I don't think that you can necessarily extend the observations made above to directly to RNASeq experiments. Also, I don't really know if a bimodal GC distribution is something to be concerned about in the first place when looking at RNAseq. You might need to talk to people more involved with RNASeq. Sorry.
Used to routinely see this with Agilent human exomes, never had a particularly good explanation for it other than there might be some inherent bias in the baits?
Just to back up Dan's answer, I've seen the same in Agilent exomes, and haven't come up with a reasonable explanation. Traditionally with things like RNA seq, this bimodal distribution would make me go straight to the possibility of sample contamination, but with exomes it seems more systematic more than anything else.
This data were obtained also by whole-exome seq library Agilent SureSelect.
Did you ever find a solution for your issue runnerbio?
I wrote a small tool to drill down into BAM statistics like GC% to see if your secondary peak is over-represented in certain reads (certain chromosomes, certain mapping conformations, certain read flags, certain fragment lengths, certain read tags, etc etc).
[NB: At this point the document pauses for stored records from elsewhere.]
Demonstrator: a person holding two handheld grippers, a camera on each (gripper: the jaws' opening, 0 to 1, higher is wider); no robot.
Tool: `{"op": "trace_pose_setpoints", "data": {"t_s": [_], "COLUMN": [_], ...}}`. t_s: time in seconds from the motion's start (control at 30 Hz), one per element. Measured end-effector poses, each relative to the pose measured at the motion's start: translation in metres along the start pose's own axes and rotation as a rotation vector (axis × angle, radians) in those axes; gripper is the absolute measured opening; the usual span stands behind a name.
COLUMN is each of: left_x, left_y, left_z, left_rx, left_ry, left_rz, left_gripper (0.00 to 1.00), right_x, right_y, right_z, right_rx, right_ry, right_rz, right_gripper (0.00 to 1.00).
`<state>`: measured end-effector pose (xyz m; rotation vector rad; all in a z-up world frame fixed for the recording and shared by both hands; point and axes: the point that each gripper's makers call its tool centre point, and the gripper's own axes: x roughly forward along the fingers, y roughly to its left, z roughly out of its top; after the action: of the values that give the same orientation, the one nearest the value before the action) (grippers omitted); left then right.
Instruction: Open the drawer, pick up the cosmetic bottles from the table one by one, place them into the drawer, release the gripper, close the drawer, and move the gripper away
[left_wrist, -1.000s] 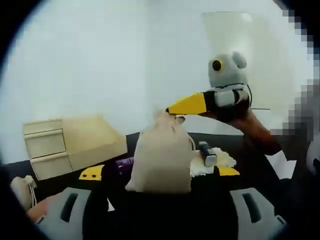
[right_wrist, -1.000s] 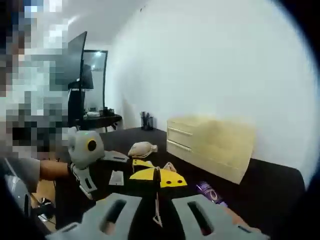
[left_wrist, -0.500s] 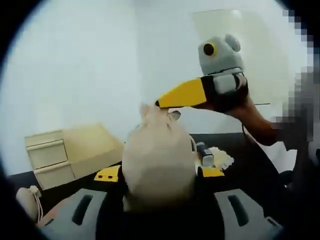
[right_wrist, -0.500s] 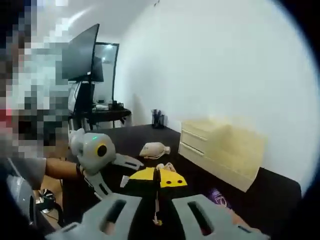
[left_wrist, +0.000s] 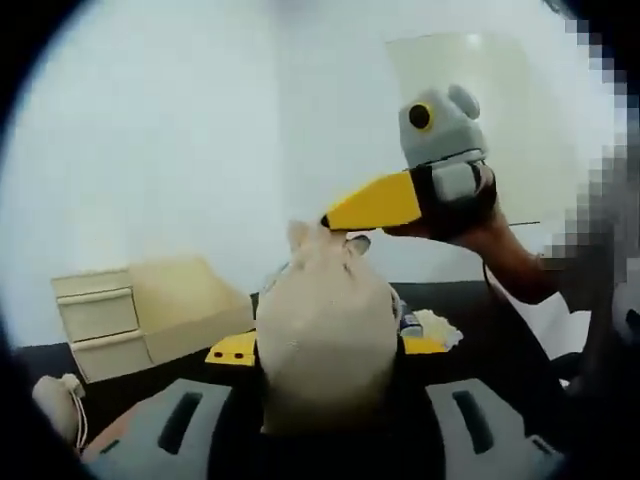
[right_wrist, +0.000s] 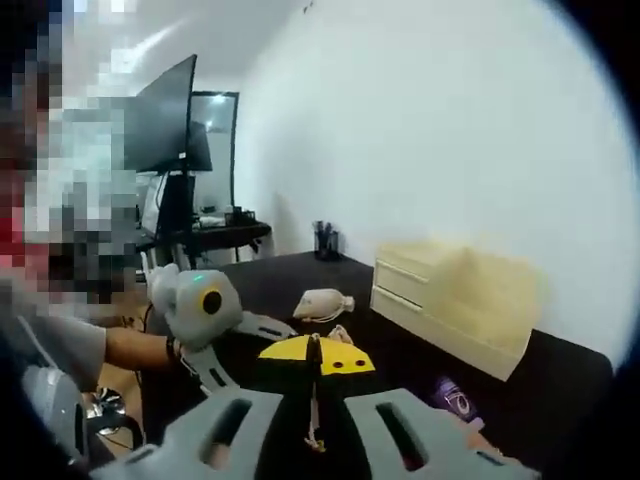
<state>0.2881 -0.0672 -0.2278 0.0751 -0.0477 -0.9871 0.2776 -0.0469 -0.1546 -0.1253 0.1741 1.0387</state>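
Between the left claw's (left_wrist: 320, 440) grey jaws sits a beige drawstring pouch (left_wrist: 325, 345), lifted off the black desk (left_wrist: 500, 330); the jaws are clamped on its lower part. From the right of the left gripper view the right claw (left_wrist: 335, 217) reaches in, held in a person's hand (left_wrist: 470, 225), its yellow tips closed on the pouch's gathered neck. In the right gripper view those yellow tips meet on a thin cord (right_wrist: 313, 395), and the left claw's grey body appears at lower left. The cream drawer unit (right_wrist: 455, 300) stands on the desk with both drawers shut. A purple cosmetic bottle (right_wrist: 452, 396) lies on the desk in front of it. A second pouch (right_wrist: 322, 303) lies farther back.
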Motion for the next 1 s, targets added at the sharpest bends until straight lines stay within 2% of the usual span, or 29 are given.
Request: {"op": "trace_pose_setpoints", "data": {"t_s": [0.13,0.17,0.23,0.3,0.4,0.53,0.63,0.73,0.83,0.87,0.93,1.0], "left_x": [-0.002,-0.004,-0.005,-0.005,-0.008,-0.015,-0.023,-0.029,-0.033,-0.033,-0.032,-0.031], "left_y": [-0.010,-0.005,-0.007,-0.011,-0.013,-0.021,-0.029,-0.035,-0.043,-0.046,-0.056,-0.065], "left_z": [0.004,0.006,0.006,0.005,0.008,0.017,0.026,0.031,0.032,0.032,0.030,0.028], "left_rx": [-0.068,-0.087,-0.120,-0.172,-0.255,-0.365,-0.435,-0.454,-0.453,-0.446,-0.435,-0.427], "left_ry": [-0.019,-0.018,-0.021,-0.024,-0.040,-0.083,-0.123,-0.142,-0.137,-0.134,-0.125,-0.116], "left_rz": [-0.062,-0.077,-0.106,-0.141,-0.195,-0.309,-0.412,-0.479,-0.538,-0.551,-0.574,-0.597], "left_gripper": [0.43,0.43,0.42,0.42,0.42,0.42,0.42,0.42,0.42,0.42,0.42,0.42], "right_x": [-0.001,-0.003,-0.006,-0.011,-0.018,-0.026,-0.030,-0.032,-0.027,-0.025,-0.019,-0.023], "right_y": [0.006,0.007,0.007,0.005,-0.002,-0.003,-0.002,0.011,0.018,0.025,0.027,0.040], "right_z": [0.008,0.010,0.022,0.027,0.036,0.044,0.045,0.033,0.024,0.017,0.013,0.012], "right_rx": [-0.077,-0.085,-0.086,-0.039,-0.009,0.032,0.083,0.098,0.088,0.084,0.073,0.088], "right_ry": [-0.063,-0.083,-0.151,-0.166,-0.202,-0.253,-0.279,-0.241,-0.222,-0.189,-0.188,-0.197], "right_rz": [0.049,0.054,0.063,0.083,0.124,0.217,0.303,0.418,0.465,0.497,0.502,0.595], "right_gripper": [0.00,0.00,0.08,0.16,0.21,0.32,0.33,0.33,0.34,0.34,0.35,0.35]}}
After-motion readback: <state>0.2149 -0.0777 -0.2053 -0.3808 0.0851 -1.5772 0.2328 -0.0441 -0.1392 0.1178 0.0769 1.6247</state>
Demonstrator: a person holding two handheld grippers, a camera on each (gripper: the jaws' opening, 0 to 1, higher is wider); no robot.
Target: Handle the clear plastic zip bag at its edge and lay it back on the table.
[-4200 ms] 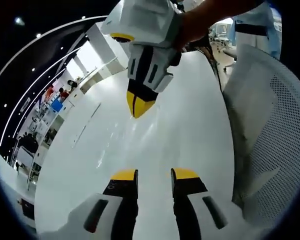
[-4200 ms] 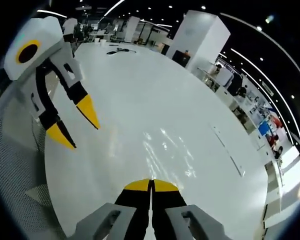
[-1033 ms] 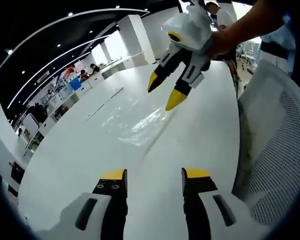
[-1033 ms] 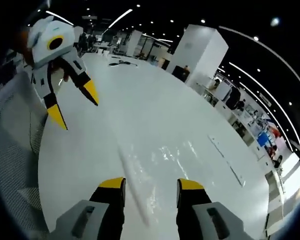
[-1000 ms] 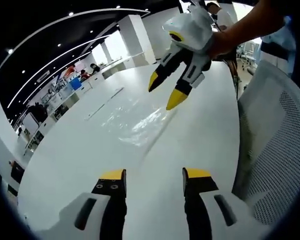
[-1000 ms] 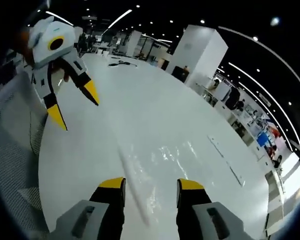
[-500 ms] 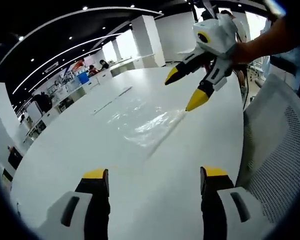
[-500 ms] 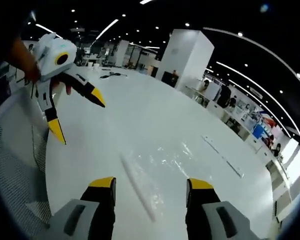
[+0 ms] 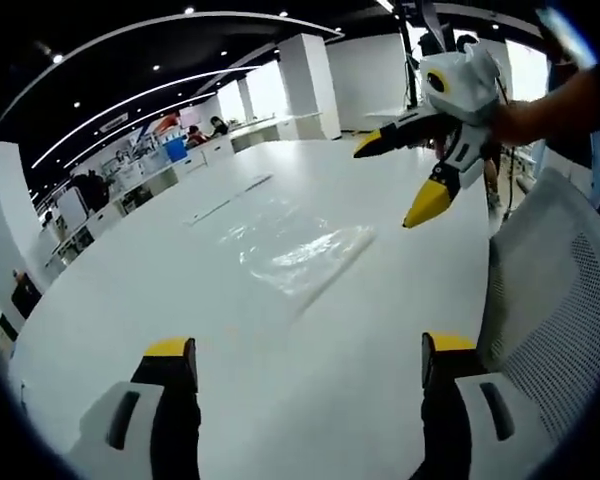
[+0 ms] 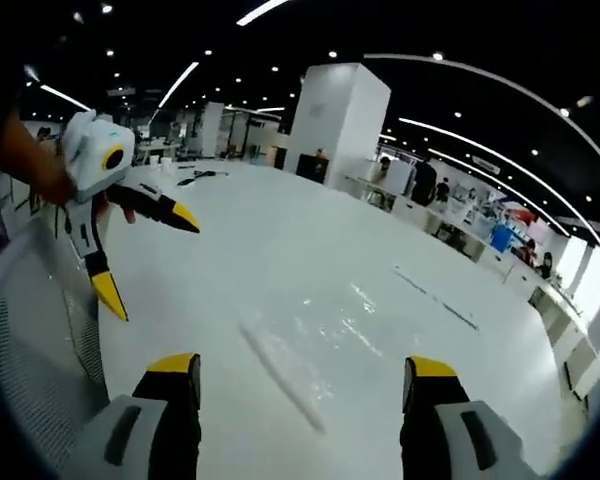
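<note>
The clear plastic zip bag (image 9: 302,256) lies flat on the white table (image 9: 280,400), its zip edge toward the right. In the right gripper view the zip bag (image 10: 310,345) rests ahead between my jaws, touching neither. My left gripper (image 9: 307,355) is open, jaws wide apart, well short of the bag. My right gripper (image 10: 298,368) is open too, raised above the table. The right gripper (image 9: 408,180) hangs open above the bag's right edge in the left gripper view. The left gripper (image 10: 145,250) stands open at left in the right gripper view.
A white mesh chair back (image 9: 550,310) sits at the table's right edge, and the chair (image 10: 35,320) shows at left in the right gripper view. Thin strips (image 10: 435,297) lie farther out on the table. Small dark items (image 10: 202,176) lie at its far end.
Both grippers have opened wider and drawn up and back from the bag. The bag lies still on the table.
</note>
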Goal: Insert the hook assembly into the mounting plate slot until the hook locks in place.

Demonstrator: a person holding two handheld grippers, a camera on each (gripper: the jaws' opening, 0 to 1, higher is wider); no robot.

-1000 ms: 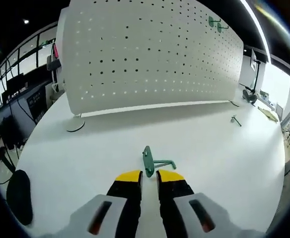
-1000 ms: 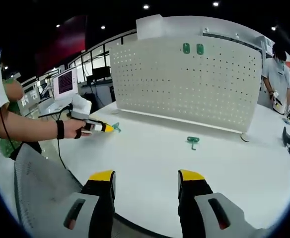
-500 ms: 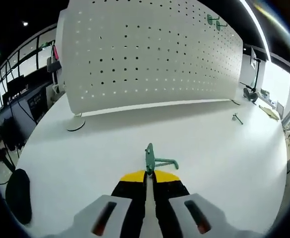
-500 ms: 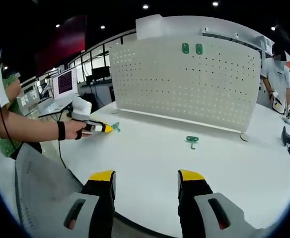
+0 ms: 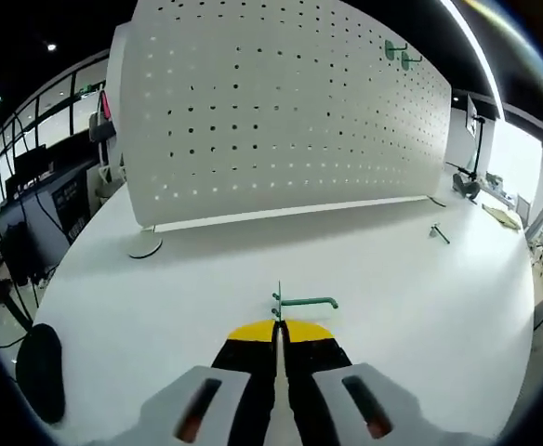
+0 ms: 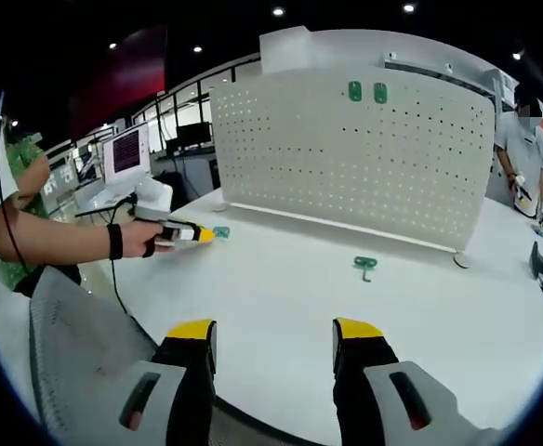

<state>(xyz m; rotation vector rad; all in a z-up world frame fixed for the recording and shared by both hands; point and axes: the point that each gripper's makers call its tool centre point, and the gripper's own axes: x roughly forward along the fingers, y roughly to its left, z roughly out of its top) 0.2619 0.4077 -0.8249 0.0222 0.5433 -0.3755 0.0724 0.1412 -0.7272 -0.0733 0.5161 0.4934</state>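
Left tool (image 5: 278, 327) clenched on a green hook (image 5: 293, 301) at its tips, lifted off the worktop (image 5: 392, 279) — right tool (image 6: 274, 331) released, second hook (image 6: 364, 266) lying ahead near the pegboard (image 6: 355, 158).

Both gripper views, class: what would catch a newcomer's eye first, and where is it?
A big white pegboard stands upright at the back of the white table, with two green hooks already mounted near its top edge. In the left gripper view, the left gripper is shut on a green hook. Another loose hook lies on the table ahead of the open right gripper.
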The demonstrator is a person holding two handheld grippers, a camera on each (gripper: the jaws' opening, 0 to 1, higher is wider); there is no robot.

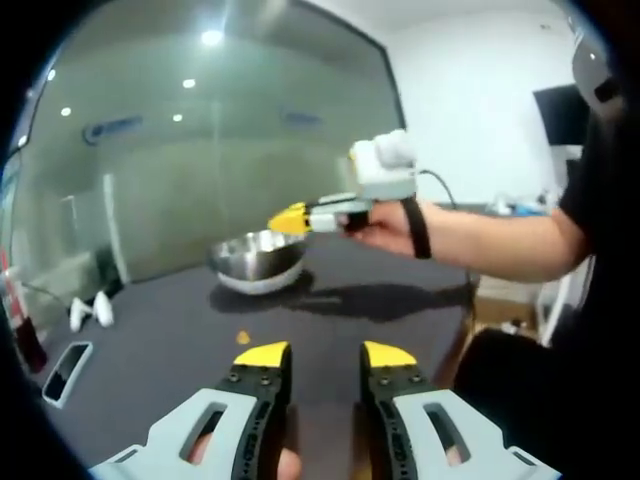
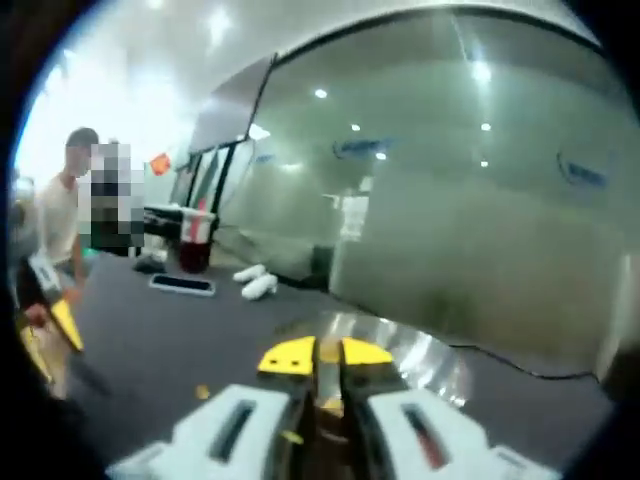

I haven't published it to github yet, but if you would be interested in 'test driving' it to see if it can help you figure out your issue, I'd be more than willing to give some support as you go along :) Heres a video - skip to about min. 9:00 :) https://vimeo.com/123508180
No I haven't found a reason for this behavior. I don't think there is contamination from bacterias or fungi in theses samples, neither I think that heterogeneity of samples can cause this (this is exome data, I may think that RNA data and heterogeneity in samples could show bimodal GC content). And finally, as said in here by two mates, it seems to be a general "pattern" for Agilent exomes.
I'll take a view of the video, I think it may be worthy to take a look to your tool to see if it gives a answer to the bimodal GC contente in exomes.